If your plan tells you it will issue an LOA for your care, ask what services are covered and for how long. Make sure the LOA includes a hold-harmless clause so you won’t be billed beyond your normal copay or coinsurance. Get confirmation in writing before treatment begins, because verbal assurances from customer service representatives don’t always match what’s in the actual document.

You might also encounter the LOA process if you request a network exception. Many plans allow members to petition for out-of-network care at in-network rates when the network can’t meet their needs. If the plan approves your request, the mechanism it uses to formalize the arrangement with the provider is often an LOA.

LOAs in Other Healthcare Contexts

Beyond the insurance world, letters of agreement appear in several other healthcare settings. Hospitals and health systems use LOAs when arranging for visiting physicians to practice temporarily at their facilities, covering things like malpractice liability, privileges, and supervision expectations. Home health agencies and skilled nursing facilities sometimes use LOAs with referring hospitals to define transfer protocols and payment terms for specific patient populations.

In healthcare research, an LOA can serve as an addendum to a larger clinical trial agreement, specifying the responsibilities of a particular site or investigator.
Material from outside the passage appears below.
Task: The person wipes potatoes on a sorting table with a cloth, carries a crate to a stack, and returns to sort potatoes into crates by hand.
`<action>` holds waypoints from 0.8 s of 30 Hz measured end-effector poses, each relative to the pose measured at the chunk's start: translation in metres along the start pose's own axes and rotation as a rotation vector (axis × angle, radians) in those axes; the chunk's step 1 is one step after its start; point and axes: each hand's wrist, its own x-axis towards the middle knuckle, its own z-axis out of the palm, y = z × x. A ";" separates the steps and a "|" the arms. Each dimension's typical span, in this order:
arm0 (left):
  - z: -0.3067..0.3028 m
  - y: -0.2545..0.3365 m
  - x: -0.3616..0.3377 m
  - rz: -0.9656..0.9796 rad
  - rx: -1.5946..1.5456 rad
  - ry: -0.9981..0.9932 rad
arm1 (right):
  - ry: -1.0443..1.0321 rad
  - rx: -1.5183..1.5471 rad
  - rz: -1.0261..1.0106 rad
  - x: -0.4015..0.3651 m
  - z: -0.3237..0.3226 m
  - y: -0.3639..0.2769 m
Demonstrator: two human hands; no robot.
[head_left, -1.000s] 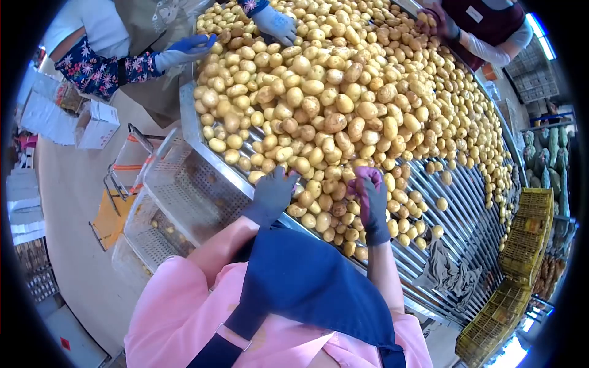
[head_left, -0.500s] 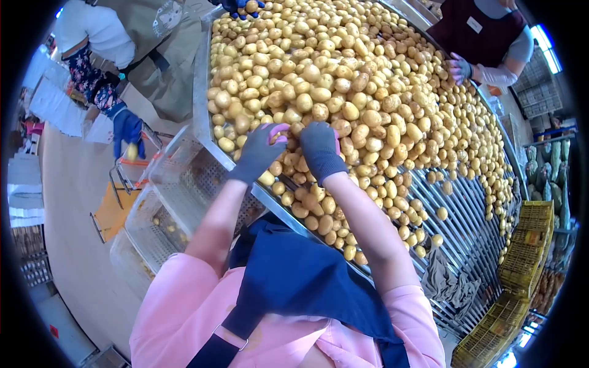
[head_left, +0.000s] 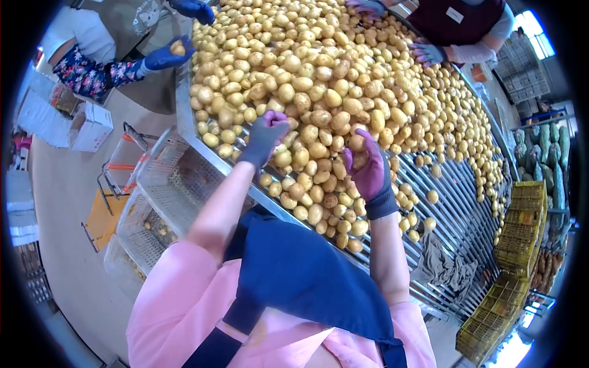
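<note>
Many potatoes (head_left: 300, 80) cover the metal roller table (head_left: 463, 211). My left hand (head_left: 265, 138), in a grey and purple glove, is over the near left part of the pile with its fingers curled; what they hold, if anything, is hidden. Further right, my right hand (head_left: 371, 170) is turned palm up, with its purple palm showing and its thumb and fingers curled around a potato (head_left: 356, 143). Loose potatoes lie between my two hands and below them, near the table's metal edge.
At the upper left, a co-worker's blue-gloved hand (head_left: 169, 54) holds a potato. Another co-worker's gloved hand (head_left: 428, 54) rests at the far edge. Plastic crates (head_left: 144, 230) stand left, yellow crates (head_left: 518, 245) right. A grey cloth (head_left: 445, 267) lies on the rollers.
My right hand has moved right and turned palm up. My left hand has shifted slightly. The left co-worker's hand has risen to the table, and the far co-worker's second hand has come into view.
</note>
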 end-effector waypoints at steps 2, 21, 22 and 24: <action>0.002 0.010 -0.027 -0.028 -0.372 0.058 | 0.101 0.072 0.046 -0.006 0.011 -0.009; -0.165 -0.033 -0.164 0.167 0.382 0.385 | -0.227 -1.387 -0.020 -0.087 -0.016 0.029; -0.171 -0.026 -0.157 -0.140 0.476 0.612 | -0.230 -1.383 -0.015 -0.087 -0.014 0.033; -0.153 -0.005 -0.127 -0.017 0.564 0.520 | -0.322 -1.601 -0.140 -0.079 -0.002 0.044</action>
These are common in multi-site trials where each participating institution has slightly different operational needs.

Healthcare employers also use LOAs in workforce contexts. A traveling nurse or locum tenens physician might work under an LOA that defines their assignment length, compensation, and scope of practice at a facility. These differ from standard employment contracts because they’re designed for temporary, defined engagements.

Legal Weight of an LOA

Despite being shorter and simpler than a full contract, a signed LOA is legally binding. Both parties are obligated to follow its terms, and either side can pursue legal remedies if the other doesn’t. Courts generally treat LOAs the same as any other written agreement, provided they contain the essential elements: an offer, acceptance, consideration (something of value exchanged), and mutual intent to be bound.
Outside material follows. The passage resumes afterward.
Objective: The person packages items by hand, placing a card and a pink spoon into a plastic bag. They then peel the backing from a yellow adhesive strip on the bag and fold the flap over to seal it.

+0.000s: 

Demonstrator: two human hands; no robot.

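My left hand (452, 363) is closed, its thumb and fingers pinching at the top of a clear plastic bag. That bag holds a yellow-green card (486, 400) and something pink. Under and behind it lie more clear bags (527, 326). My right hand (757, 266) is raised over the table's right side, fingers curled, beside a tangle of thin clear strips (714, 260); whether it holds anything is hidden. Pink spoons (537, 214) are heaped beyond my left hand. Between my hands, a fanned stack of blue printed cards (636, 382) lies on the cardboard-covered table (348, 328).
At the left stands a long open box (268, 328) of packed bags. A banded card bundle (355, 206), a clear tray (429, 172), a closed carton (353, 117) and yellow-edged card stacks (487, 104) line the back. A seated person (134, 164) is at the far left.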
That said, the simplicity of an LOA can sometimes create ambiguity. Because these documents are brief, they may not address every scenario that comes up during care. If a complication arises that requires additional procedures not listed in the LOA, for example, it may be unclear whether those services fall under the agreement’s terms. This is why both providers and insurers benefit from writing LOAs with enough specificity to minimize gray areas.